Introduction
Jupiter’s Great Red Spot (GRS), an antipodal storm larger than Earth, has drawn the interest of astronomers for decades. The famous feature has astonished scientists in 2024 with unexpected size changes and dynamic motions. This year’s observations, primarily by the NASA Hubble Space Telescope, have been unprecedented about what has been learned about how the Red Spot oscillates and new theories on how such changes occur. Here’s a closer look at what has been discovered and what this means.
Hubble Discovers a Wiggling Storm
Between December 2023 and March 2024, NASA’s Hubble Space Telescope photographed a series of high-resolution images of the Great Red Spot. Such observations were part of a focused program designed to monitor how the storm was changing over time. For 90 days, astronomers monitored its size, shape, brightness, and motion. One of the most fascinating observations was that the GRS was “jiggling,” meaning that the enormous storm was oscillating in shape, much like a bowl of gelatin wobbling back and forth. This is the first time the behavior could be observed so vividly thanks to Hubble’s advanced imaging capabilities.
The scientists were unprepared for the fluctuations in size of the GRS. For a long time, they knew that the longitudinal motion of the storm (that is, its propagation across Jupiter’s surface) varied slightly, but the size oscillation was a discovery only now. We didn’t expect to see the size oscillate,” said planetary scientist Amy Simon of NASA’s Goddard Space Flight Center. New questions arise in terms of what’s happening inside Jupiter’s atmosphere since current hydrodynamic models cannot account for these changes.
A Storm in Flux: Variations in Speed and Shape
Apart from the fluctuating size, the Great Red Spot has manifested changes in both speed and shape. During the observation period, the storm alternated between acceleration and retardation. This proves that the GRS is far from being the stable and old storm that it was once reckoned to be. The other elliptical shape of the storm was observed stretching and contracting within the observation window.
The cause of these oscillations is not known precisely. Researchers do believe, however, that these fluctuations may be related to interactions with the complex systems within Jupiter’s atmosphere. Interactions could be coming from the surrounding streams of jets and even smaller vortices. These could be contributing to the dynamic behavior of the storm. Understanding these interactions could give scientists new insight into how weather similar to this might form and evolve elsewhere—on other planets, for instance, especially those exoplanets with very extreme atmospheres.
Implications for Earth and Beyond
Although the size and longevity of Jupiter’s Great Red Spot are unparalleled, the 2024 discovery has broader implications in the scientific study of planets. Studies on Jupiter’s storm systems will assist scientists in establishing models that will eventually improve the understanding of the dynamics of atmospheres on other planets, including Earth. GRS, for instance, is an exemplary natural laboratory for extreme weather patterns; large-scale anticyclones are also found on Earth.

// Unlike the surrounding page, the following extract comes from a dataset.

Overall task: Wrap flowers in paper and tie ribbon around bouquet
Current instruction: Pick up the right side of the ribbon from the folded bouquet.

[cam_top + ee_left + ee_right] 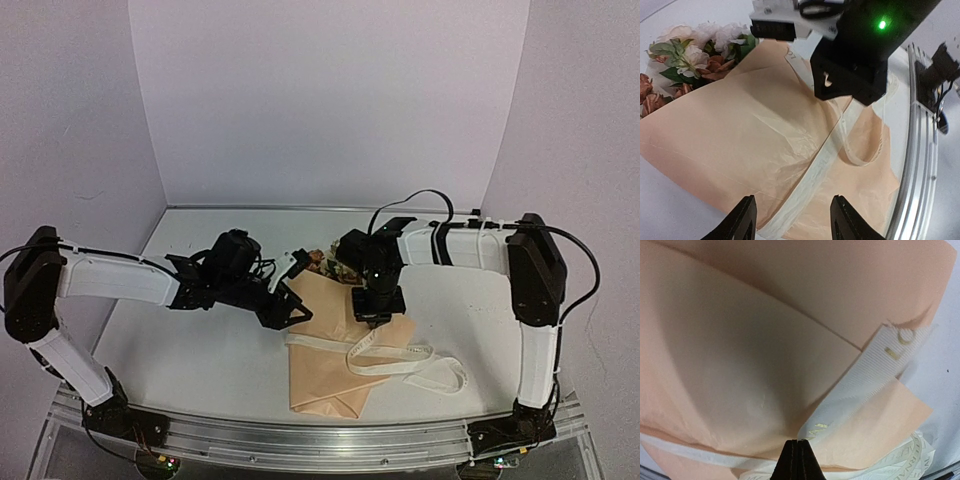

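The bouquet's tan paper (330,375) lies folded around the flowers (325,263), whose white and rusty heads (690,55) show at its far end. The cream ribbon (400,360) crosses the paper and loops on the table to its right. My right gripper (378,312) points down over the paper, and in its wrist view it (797,456) is shut on the ribbon (870,380) just above the paper (740,350). My left gripper (796,220) is open at the paper's left edge (290,310). The ribbon (815,175) runs beneath the gap between its fingers, over the paper (715,145).
A metal rail (320,440) runs along the table's near edge; the left wrist view shows it (920,165) close to the ribbon loop. White booth walls close the table at the back and sides. A black cable (410,200) arches over the right arm.
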`<act>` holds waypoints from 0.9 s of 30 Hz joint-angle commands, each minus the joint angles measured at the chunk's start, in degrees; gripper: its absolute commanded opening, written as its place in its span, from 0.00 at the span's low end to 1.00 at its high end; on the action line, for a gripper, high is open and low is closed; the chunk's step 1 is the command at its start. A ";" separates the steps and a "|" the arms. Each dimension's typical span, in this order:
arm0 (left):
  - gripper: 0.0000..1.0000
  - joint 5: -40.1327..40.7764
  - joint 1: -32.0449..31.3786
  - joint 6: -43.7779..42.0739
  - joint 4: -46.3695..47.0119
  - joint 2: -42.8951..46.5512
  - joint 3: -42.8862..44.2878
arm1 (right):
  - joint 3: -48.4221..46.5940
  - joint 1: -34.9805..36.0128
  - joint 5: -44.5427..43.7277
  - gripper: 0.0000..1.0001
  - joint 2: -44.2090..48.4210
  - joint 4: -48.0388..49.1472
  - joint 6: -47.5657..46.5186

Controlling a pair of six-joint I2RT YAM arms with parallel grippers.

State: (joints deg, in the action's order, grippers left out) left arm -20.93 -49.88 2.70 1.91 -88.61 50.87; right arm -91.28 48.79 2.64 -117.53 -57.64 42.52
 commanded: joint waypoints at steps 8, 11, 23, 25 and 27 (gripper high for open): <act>0.51 1.83 -4.07 -23.23 -9.34 -8.18 9.03 | 12.71 -2.22 16.82 0.00 21.83 12.18 -12.17; 0.51 2.98 -5.14 -25.32 -10.45 -10.09 9.62 | 14.46 -2.81 22.12 0.00 24.91 13.42 -13.89; 0.44 9.85 -7.69 -29.80 -12.95 -16.78 13.10 | 21.87 -4.56 29.80 0.00 30.85 18.79 -12.58; 0.40 11.06 -7.75 -29.87 -12.42 -17.15 13.25 | 22.62 -4.72 30.00 0.00 31.35 19.28 -12.24; 0.33 11.97 -7.78 -29.86 -12.34 -17.53 13.52 | 23.31 -4.89 30.03 0.00 31.80 19.67 -11.91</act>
State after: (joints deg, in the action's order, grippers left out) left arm -12.65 -57.40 -25.81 -10.99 -105.41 61.81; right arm -68.92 44.34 31.20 -88.73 -40.47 29.99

Scientists are therefore able to use what they see happening in the GRS to nudge the entire group toward fine-tuning their theory of atmospheric turbulence and how storms develop. This is important to understanding exoplanets since so many of them are gas giants, and their atmospheres are awful and wild. As Patrick Irwin, a planetary scientist on the team, said, “The lessons we learn from the Great Red Spot could help us predict weather on planets outside our solar system.”
Continuation of the Mystery: What’s Next?

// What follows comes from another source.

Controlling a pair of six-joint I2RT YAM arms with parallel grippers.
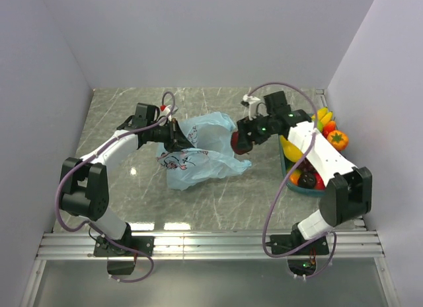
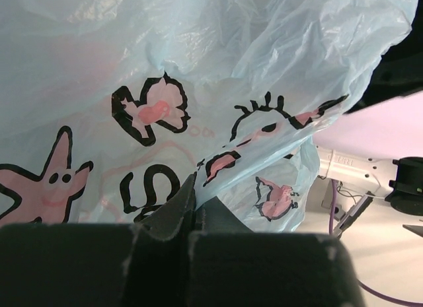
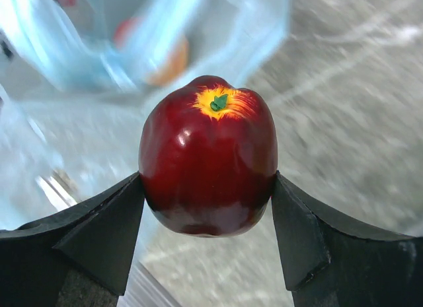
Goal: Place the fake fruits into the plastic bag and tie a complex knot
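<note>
Light-blue translucent plastic bag [image 1: 198, 152], printed with pink cartoon sea creatures, is held above the grey marble table [image 1: 125, 115], its film pinched in the clenched left gripper [image 2: 195, 204]. Just beside it, a glossy dark-red fake apple [image 3: 208, 155] is grasped by the right gripper [image 3: 207, 188].

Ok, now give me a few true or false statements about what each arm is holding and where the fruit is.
1. The right fingers grip a dark red apple. True.
2. The left fingers are open and off the bag. False: they are pinched shut on its plastic.
3. The tray on the right is empty. False: it holds several fruits, a yellow banana among them.
4. The bag carries a pink starfish drawing. True.
</note>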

The 2024 observations are but one piece of an unbroken set of observations of Jupiter’s Great Red Spot. The NASA Outer Planet Atmospheres Legacy (OPAL) program annually monitors the outer planets and will continue to observe GRS behavior in the coming years. Meanwhile, astronomers scan the bounty of data recorded over a span of 90 days, looking for new clues about its internal structure and what forces these fluctuations in the storm.

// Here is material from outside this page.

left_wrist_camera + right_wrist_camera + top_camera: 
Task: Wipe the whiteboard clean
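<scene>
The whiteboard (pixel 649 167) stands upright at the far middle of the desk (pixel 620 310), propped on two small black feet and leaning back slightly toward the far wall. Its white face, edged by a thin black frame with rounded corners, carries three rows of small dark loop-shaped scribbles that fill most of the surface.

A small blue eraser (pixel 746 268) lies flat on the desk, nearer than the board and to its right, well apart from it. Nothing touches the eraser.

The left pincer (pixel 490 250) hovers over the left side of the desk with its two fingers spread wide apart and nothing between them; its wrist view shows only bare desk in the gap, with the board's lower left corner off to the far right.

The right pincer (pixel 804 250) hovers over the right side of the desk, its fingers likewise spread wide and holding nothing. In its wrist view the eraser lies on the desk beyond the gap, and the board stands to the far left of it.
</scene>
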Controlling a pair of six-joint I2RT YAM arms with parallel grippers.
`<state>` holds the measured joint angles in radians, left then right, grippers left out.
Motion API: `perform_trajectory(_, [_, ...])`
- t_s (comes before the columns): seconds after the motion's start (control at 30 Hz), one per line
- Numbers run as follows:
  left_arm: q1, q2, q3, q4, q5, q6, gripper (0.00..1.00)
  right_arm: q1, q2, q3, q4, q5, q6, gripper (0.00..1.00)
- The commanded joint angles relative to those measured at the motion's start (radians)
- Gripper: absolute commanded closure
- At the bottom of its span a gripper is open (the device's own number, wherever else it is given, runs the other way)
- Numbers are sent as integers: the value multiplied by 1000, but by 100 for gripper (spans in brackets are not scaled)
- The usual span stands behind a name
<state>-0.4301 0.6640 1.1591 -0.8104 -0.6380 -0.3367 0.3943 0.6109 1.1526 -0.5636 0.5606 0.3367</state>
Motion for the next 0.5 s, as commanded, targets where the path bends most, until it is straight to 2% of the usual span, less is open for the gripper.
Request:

Despite such a long time of observation, the astronomers remain astonished by the Great Red Spot. The shrinking size and changing form with the increasing and then fading speeds tell astronomers that perhaps someday this feature could dissipate or change into something entirely different. It remains one of the most iconic and intriguing features of our solar system for now.
Conclusion
A global team of astronomers made observations of Jupiter’s Great Red Spot in 2024, revealing a storm that appears to be far more dynamic and unstable than previously appreciated. Oscillating size, shape, and speed changes had astronomers raising new questions regarding what forces might drive such changes and what planetary science might see as implications for our understanding. To me, it remains a great reminder of how much mystery still awaits us in our exploration of the universe, but for astronomers, it’s just an interesting thing to continue looking at.